The British public has at successive elections shown itself reluctant to pay more in taxes, and alternative social insurance systems may do no better. Even in the US, where citizens clamour for the best-quality products from every industry, "managed health care" is the fashion. Americans found that their economy was not strong enough to sustain uncontrolled health spending.

The NHS does not usually fail to treat those who are acutely ill. Its worst failings show up elsewhere, in the shoddiness of treatment of the chronically ill, whether that means the condition of the crumbling buildings or the wait to be treated. It is a scandal that patients are still subjected to the indignities of mixed-sex wards. Old buildings, even at such world- renowned centres as Great Ormond Street, Harefield and the Royal Marsden, cost more to run, more to heat, and are less accommodating to new practices and efficient delivery of care than newer hospitals.

These problems may get worse. Cost inflation in health services, which have continually to match the advent of new drugs and life-saving technology, runs far above that in the rest of the economy. This makes it impossible to keep up with demand without increasing the numbers of trained staff and advanced facilities. The present shortage of useful bed space - flu epidemic or no flu epidemic - is a sign that the time for this has come. New Labour speaks of hard choices; this will be one of them.

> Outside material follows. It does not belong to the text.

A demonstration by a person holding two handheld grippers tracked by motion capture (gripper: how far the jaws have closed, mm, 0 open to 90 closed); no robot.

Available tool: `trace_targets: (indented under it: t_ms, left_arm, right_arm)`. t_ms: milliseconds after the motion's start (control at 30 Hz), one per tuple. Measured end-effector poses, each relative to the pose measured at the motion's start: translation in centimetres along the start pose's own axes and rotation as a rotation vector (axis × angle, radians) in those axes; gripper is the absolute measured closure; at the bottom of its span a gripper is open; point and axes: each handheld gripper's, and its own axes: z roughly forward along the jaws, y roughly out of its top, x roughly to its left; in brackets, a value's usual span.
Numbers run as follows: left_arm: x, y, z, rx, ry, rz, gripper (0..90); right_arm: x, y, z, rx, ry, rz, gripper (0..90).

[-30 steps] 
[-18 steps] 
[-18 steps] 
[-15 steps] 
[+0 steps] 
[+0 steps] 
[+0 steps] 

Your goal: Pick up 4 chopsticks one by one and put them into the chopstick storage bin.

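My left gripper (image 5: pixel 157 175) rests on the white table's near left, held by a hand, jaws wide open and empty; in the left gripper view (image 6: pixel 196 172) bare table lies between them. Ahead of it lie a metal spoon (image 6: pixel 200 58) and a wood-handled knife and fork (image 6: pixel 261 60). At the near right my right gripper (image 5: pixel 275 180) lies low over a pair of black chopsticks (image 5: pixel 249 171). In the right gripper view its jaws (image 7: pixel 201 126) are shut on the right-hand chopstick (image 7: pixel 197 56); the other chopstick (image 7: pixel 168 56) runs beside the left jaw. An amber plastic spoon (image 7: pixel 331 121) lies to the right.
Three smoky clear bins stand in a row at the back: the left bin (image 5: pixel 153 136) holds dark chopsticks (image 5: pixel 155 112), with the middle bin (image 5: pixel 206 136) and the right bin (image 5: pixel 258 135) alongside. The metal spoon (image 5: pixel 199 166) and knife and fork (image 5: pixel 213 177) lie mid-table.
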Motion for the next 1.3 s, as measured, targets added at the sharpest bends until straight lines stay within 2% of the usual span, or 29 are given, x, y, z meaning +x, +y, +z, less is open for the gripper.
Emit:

Much more spending is necessary in these specific areas. We may not be able to buy all that we would like; but we can afford basic and decent standards of health care. We can afford to pay more to nurses, whose pay and status are ridiculously low given the vital job that they do, and the need to attract people to the profession. We can update our hospital stock to give more dignity to patients, especially the old and chronically ill, who have to spend long periods in depressing surroundings. Britain spends less per capita than other developed nations on health care; there is room for extra spending.

If voters are telling the truth when informing pollsters they want to spend more on the NHS, they will have to meet the costs. Higher income or consumption taxes, public-private partnerships which put off the cost to some later date, or more state-based insurance payments, are all options. None of them, though, disguise the real challenge: pay more, or watch public investment in the NHS wasted for lack of decent facilities and adequate staffing.